Okay, so what are these mysterious holographic representations? They are essentially high-dimensional vector (hypervector) representations (10,000+ in dimension). The motivation for the hypervector representations is rooted in the statistical nature of randomness in high-dimensional spaces. In high dimensional spaces (~10,000 dimensions or larger), all random vectors are nearly orthogonal which can be hard to intuit. This insight is important to the theory because it enables data mapped to this space to automatically enjoy an uncorrelatation with respect to its neighboring samples. If that doesn't make sense right away, we can think of the fourier transform as an analogy. When a fourier transormation is applied to a signal, the signal is broken down into a linear combination of many sinusoidal functions. All of the fourier components (harmonics) are naturally orthogonal to each other and thus uncorrelated with each other (dot product is zero). For holographic representations you can think of each random hypervector as a fourier component which are (mostly) orthogonal to other hypervectors. The exact implementation of the hypervectors has been done in many different ways. Research as explored binary, bipolar, continuous real, and continous complex hypervectors. Techinically holographic reduced representations (HRR) refer to the class of models that use continuous real valued hypervectors.

Figure 6. Statistical structure of holographic reduced representations. It is visible here in a low-dimensional projection that similar random vectors exhibit a peaked distribution with rapid fall off.

Once we have the holographic representation vectors, the theory presents just three primitive operations that can be applied to the hypervectors : Binding, Superposition, and Permutation.

Binding/Unbinding

The binding operation combines hypervectors to produce another hypervector that has the same dimension of the input hypervectors. The resulting hypervector is dissimilar to the input hypervectors, thus binding can be interpreted as a randomizing operation that moves the compound representation of the input hypervectors to another (random) part of the the high dimensional space.

Figure 7. Binding operation on binary vectors using an XOR operation represented with $\oplus$ .(Image Source:[])

The binding operation is also reversible in that the resulting hypervector can be decomposed back into either of the input hypervectors with the inverse operation, unbinding. The unbinding operation is applied between one of the input hypervectors and the bound hypervector and the output would be the other input hypervector. In practice, this operation is not perfect especially when there are many hypervectors sharing the same embedding space. Thus the unbinding operation typically results in an output that includes noise that must be removed. For holographic hypervectors, the binding and unbinding operation are both implemnted with circular convolution, while other models may use other methods such as the hadamard products or XOR operations on binary vectors for example.

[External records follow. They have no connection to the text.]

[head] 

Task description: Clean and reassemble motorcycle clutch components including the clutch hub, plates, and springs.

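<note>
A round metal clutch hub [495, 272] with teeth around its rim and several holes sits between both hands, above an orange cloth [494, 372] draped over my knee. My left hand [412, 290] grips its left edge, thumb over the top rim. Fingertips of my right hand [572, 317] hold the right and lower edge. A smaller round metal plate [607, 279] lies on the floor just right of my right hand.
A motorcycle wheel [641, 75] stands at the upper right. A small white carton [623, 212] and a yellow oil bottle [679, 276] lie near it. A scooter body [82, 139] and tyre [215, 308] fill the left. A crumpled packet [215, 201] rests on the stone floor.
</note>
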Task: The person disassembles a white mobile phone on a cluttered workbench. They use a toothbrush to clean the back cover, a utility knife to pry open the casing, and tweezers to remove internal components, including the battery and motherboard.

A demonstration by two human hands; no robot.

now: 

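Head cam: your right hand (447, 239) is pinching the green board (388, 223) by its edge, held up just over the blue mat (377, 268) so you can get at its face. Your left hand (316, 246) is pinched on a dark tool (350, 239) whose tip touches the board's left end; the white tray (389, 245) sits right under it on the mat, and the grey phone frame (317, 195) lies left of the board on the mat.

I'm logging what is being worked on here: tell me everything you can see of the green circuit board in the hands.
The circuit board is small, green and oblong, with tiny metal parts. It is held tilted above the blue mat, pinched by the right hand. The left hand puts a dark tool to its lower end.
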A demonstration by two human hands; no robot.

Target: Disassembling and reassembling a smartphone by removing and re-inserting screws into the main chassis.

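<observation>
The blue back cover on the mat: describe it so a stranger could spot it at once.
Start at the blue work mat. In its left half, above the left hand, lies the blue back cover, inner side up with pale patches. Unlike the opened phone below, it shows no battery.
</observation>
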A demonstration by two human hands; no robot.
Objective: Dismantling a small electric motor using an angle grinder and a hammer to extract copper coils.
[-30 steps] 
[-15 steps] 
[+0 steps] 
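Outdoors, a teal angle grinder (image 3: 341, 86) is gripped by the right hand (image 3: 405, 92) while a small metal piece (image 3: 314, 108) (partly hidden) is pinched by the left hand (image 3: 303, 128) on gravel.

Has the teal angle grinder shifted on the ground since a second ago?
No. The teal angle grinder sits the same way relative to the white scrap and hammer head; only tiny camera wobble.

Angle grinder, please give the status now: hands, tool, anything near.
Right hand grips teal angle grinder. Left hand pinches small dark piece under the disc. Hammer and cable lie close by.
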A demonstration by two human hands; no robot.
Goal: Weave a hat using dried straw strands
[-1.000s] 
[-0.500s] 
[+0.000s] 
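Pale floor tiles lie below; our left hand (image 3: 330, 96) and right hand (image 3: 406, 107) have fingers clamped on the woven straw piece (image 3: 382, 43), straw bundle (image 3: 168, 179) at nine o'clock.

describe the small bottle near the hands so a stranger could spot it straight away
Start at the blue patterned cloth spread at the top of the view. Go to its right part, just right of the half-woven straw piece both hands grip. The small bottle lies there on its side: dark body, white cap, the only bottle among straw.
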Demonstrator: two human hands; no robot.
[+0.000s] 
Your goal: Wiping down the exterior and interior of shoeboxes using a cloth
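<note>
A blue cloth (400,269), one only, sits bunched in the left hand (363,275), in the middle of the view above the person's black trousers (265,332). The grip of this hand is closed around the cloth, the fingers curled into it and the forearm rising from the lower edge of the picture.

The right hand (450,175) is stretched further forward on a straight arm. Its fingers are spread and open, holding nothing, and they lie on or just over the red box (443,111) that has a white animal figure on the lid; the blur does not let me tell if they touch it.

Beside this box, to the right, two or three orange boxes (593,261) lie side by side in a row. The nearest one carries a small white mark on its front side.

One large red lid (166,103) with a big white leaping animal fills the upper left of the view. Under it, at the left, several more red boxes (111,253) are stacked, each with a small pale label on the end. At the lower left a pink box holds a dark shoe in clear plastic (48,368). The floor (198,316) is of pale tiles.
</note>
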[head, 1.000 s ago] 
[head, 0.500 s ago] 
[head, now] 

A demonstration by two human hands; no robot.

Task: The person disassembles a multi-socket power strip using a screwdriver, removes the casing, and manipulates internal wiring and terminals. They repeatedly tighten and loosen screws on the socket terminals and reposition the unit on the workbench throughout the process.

Figure 8. Binding operation represented as circular convolution operation (Image Source:[13])

Superposition

Superposition is an operation that can combine hypervectors in a way that also preserves the dimension of the original vectors but unlike binding, it creates a new hypervector that shares similarity with the input hypervectors.

Permutation

The permutation operation is unitary and primarily used to represent sequential ordering of a sequence of symbols. An example of a permutation operation for a hypervector would be to rotate the all of the index valuee to the neighboring index. The output of a permutation operation is a hypervector that is dissimilar to its input, similar to the binding operation.

So, how does one get to these holographic representations? Well, VSA doesn't specify any one prescription for arriving at those representations. The representations are embeddings of observed data, so one approach is to use efficient encoding methods to learn high-dimensional embeddings with autoencoder-type networks. One can also just sample random projections in high dimensions for each data sample.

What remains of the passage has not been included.